By Kerrick James
When gold was discovered in a frigid creek running through the Sierra Nevada foothills in January of 1848, a headlong Gold Rush began that soon would change the American West. By the following year, hardscrabble prospectors called “49ers” were discovering gold, silver, copper, lead and other valuable metals in isolated canyons or high peaks bypassed by earlier pioneers. Most of these booming mining districts faded within a few years, their buildings torn down and moved to newer, more promising ‘strikes.’
Today, many 19th-century mining communities are eerie ghost towns whose storied pasts consist of crumbling foundations, swirling dust and dangerous fissures in the earth. And yet, over the course of time, as decades become eras before turning into centuries, a few towns have survived the sun, storms and inattention.
Below are the three ghost towns I find most fascinating. In the amber light of a fading day, each whispers a rollicking tale of fame and riches that ended in abandonment. They are living museums that ask only that visitors bring their imaginations.
The Bad Men of Bodie
Bodie, California was founded early in 1859, a decade after placer gold mining began on the west side of the Sierras. But it truly boomed in 1876 when a rich vein suddenly appeared in a cave-in. From that point on Bodie was a hard-rock gold town, 8,400 ft. up due east of the Sierra crest, 75 miles southeast of Lake Tahoe.
Bodie was renowned as a tough town and became infamous for the “bad man from Bodie” moniker. By 1879 some 10,000 people lived and worked there.
One sure measure of a mining town’s size and prosperity was its number of saloons, and Bodie boasted 65 on Main Street. The gold ore thinned out in 1881, with a resurgence in the 1890s followed by a long, slow decline until the last mine closed in 1942 following a WWII edict ordering the closure of all non-essential gold mines.
Bodie once boasted 2,000 structures, but only 110 or so remain today, after a devastating fire in 1932.

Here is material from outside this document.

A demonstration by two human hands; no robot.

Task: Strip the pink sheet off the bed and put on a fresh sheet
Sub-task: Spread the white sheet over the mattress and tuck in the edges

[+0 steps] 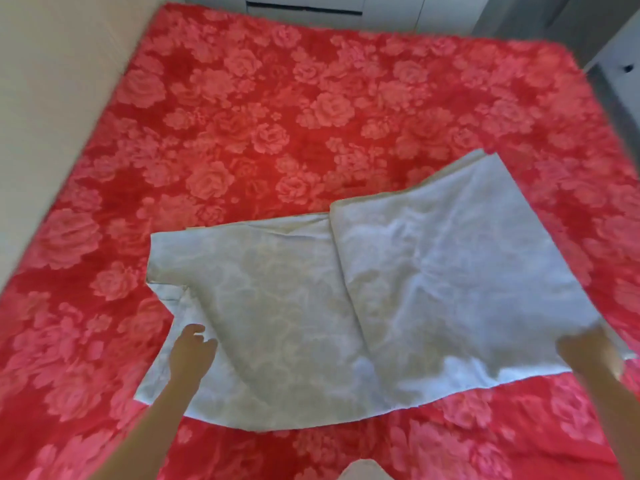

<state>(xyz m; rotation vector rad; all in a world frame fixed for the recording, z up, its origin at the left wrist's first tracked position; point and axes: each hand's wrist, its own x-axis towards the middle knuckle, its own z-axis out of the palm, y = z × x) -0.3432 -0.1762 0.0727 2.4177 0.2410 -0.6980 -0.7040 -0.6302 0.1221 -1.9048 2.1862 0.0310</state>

Today it lives on in a ‘state of arrested decay’ as a California State Park administered by the Bodie Foundation. A variety of tours are offered but you can also wander the streets alone and peer through windows of wavy glass, imagining the noise and ruckus of the miners filling the saloons before heading upstairs to the busy brothels. Bodie is an unnaturally cold place. The winter of 1878-9 froze many residents to death. During some parts of the year, winds up to 100 mph still scour some of the mountain passes. So, bring a coat for night tours, even in summer.
I’ve been going to Bodie since the 70s, and it still seems largely the same, which is a victory for preservation. Bodie was my first real ghost town of scale and fired my resolve for future explorations of many a broken-down mining town from New Mexico to Alaska. Eventually, I photographed a book called Ghost Towns of the Southwest, and still lead photo workshops to those hardy survivors.
I’m perennially drawn to lonely locales where dreams drove men and women, young and old, to risk all they had for a chance at wealth and some measure of happiness. Only a few seekers became rich, while many miners died underground, or at the hands of robbers and killers. But their spirits still seem to inhabit places like Bodie, and I always say hello to them when I go back. Be sure to walk over to the graveyard and study the weathered markers before you head out to warmer and safer climes.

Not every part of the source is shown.